Appendix A, “Metrics Exported by PCP for FailSafe”, provides a description of PCP for FailSafe metrics. You can also display a description of metrics by using the following command:

% pminfo -tT -h host

(If you are logged in to a collector host, you can leave out the -h option).

Troubleshooting

A grey display (that is, no colored rectangle bars appear on the node's grey baseplane) when using hbvis(1) or rmvis(1) may indicate one of the following:

  • The node is down.

    If you wish to see only the nodes that are up, create a file containing a list of nodes that are to be displayed and pass it as an option to hbvis(1)/rmvis(1) using the -H option (or the environment variable PCP_FSAFE_NODES) so that a new picture of the cluster can be generated. Please refer to the hbvis(1)/rmvis(1) man pages for more details on the -H option.

  • The collector daemons have been killed on that node.

    To solve this problem, restart pmdafsafe(1) in one of the following ways:

    • If pmcd(1) is still running, send pmcd(1) the SIGHUP signal by entering the following::

      # killall -HUP pmcd

    • If pmcd(1) is not running, restart PCP by entering the following:

      # /etc/init.d/pcp start

  • The timeout and sampling settings are too short.

    To change the sampling time, use the time controls available in the pmview(1) window.

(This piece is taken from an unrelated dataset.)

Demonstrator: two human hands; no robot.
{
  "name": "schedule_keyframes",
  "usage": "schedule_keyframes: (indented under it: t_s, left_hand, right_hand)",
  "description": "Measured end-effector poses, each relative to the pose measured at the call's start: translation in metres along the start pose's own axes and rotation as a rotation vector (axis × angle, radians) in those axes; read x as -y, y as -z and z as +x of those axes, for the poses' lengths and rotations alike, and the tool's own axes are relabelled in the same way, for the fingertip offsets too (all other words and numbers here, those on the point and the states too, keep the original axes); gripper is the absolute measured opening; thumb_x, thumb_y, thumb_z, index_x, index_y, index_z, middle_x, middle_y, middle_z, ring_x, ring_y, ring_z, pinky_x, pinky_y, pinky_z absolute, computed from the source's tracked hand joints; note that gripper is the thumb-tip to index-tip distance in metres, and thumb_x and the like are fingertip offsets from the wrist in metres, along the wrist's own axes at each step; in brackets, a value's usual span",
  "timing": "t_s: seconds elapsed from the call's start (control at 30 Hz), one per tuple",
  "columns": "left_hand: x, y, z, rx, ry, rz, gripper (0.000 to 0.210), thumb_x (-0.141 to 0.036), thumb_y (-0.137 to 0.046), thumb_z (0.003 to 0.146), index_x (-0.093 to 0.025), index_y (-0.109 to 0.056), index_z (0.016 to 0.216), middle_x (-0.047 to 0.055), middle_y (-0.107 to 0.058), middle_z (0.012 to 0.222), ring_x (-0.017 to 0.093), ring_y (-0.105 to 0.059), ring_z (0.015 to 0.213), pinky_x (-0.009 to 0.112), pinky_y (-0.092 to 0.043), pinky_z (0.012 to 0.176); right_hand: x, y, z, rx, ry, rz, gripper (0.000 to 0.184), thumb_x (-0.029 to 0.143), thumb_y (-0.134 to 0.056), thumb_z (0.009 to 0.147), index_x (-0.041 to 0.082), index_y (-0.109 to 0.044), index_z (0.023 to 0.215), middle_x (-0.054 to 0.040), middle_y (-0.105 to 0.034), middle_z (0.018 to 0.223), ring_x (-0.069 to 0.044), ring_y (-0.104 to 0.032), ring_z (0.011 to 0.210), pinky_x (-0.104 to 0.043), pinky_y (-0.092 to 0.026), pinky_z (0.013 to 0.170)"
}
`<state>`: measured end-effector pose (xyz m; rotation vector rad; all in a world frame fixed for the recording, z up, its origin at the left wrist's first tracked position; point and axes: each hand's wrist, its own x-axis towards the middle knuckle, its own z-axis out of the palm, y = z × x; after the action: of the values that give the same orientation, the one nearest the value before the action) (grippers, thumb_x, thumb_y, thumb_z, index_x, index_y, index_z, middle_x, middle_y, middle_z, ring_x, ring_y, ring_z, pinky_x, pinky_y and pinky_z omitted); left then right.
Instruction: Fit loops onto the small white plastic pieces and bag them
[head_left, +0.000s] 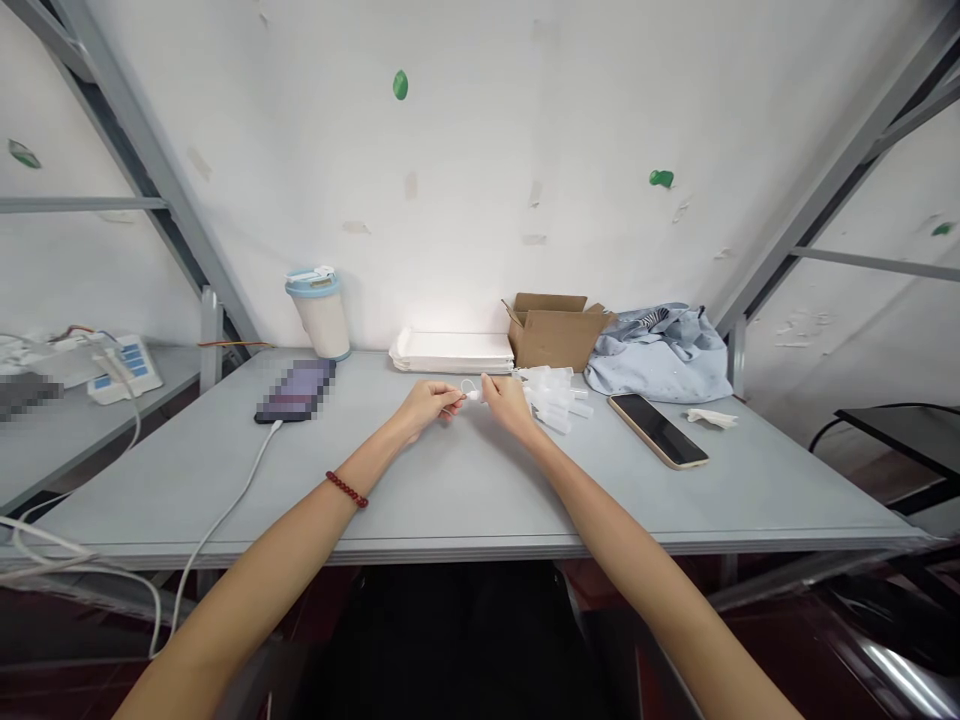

By default, this is 2 seconds; you may need to lengthen the sampling period if you are getting an unsatisfactory display.

    Alternatively, there may be timeout issues between pmdafsafe(1) and pmcd(1), or between pmcd(1) and pmview(1). Refer to the man pages for pmcd(1) and PCPIntro(1) for information on how to change the timeout settings for the various PCP tools.

  • The resource has failed over (for rmvis(1)).

    In this case, restart rmvis(1) so that a new picture of the cluster can be generated.